### DIRECTIONS FOR THIS TASK
Scan the lines below for "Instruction" and copy the matches.

### DATA LISTING
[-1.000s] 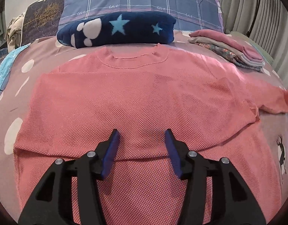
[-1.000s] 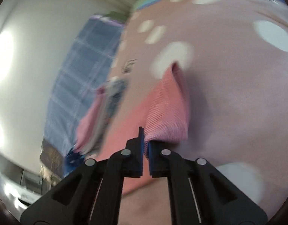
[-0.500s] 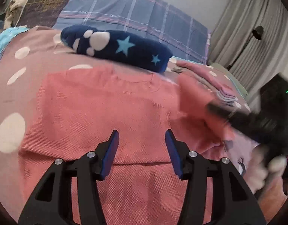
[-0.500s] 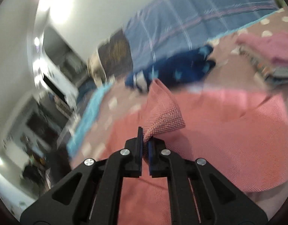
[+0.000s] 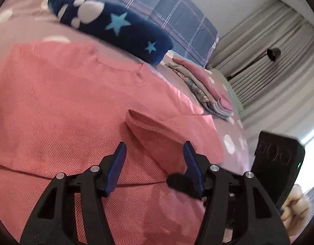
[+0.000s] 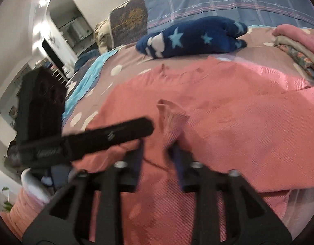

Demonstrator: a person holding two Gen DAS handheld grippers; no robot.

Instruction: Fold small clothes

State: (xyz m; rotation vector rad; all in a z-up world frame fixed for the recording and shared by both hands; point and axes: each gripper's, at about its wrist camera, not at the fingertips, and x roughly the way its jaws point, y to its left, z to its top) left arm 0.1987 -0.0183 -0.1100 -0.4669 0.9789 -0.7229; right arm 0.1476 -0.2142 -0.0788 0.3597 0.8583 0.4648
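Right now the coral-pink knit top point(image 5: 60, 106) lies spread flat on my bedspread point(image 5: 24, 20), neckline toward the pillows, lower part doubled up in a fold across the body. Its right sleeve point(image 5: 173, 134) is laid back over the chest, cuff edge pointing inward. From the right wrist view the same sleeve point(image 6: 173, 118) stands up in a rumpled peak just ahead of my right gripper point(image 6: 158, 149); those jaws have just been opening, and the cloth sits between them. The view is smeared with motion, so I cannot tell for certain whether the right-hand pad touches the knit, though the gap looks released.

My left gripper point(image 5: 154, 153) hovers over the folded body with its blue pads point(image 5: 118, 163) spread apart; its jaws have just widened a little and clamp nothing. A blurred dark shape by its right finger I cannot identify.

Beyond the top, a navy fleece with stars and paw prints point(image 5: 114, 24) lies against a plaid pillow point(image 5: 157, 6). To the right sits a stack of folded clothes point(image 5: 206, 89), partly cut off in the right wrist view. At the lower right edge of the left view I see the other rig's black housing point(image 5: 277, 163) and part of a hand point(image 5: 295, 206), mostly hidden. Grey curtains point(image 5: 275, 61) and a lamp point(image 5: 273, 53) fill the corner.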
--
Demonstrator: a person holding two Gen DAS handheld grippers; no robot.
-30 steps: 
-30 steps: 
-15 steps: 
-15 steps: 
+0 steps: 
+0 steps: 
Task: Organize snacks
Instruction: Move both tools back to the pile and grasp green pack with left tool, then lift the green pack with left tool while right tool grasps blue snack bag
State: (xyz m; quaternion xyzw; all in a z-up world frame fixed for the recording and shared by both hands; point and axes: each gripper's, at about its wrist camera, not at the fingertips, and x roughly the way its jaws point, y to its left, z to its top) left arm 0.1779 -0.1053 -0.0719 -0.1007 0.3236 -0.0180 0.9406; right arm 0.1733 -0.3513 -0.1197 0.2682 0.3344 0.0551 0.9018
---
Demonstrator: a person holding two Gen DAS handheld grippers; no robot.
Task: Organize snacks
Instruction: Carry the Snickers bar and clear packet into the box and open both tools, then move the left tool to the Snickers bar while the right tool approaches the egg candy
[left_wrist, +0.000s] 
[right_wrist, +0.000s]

### YOUR SOLUTION
Instruction: Fold small clothes
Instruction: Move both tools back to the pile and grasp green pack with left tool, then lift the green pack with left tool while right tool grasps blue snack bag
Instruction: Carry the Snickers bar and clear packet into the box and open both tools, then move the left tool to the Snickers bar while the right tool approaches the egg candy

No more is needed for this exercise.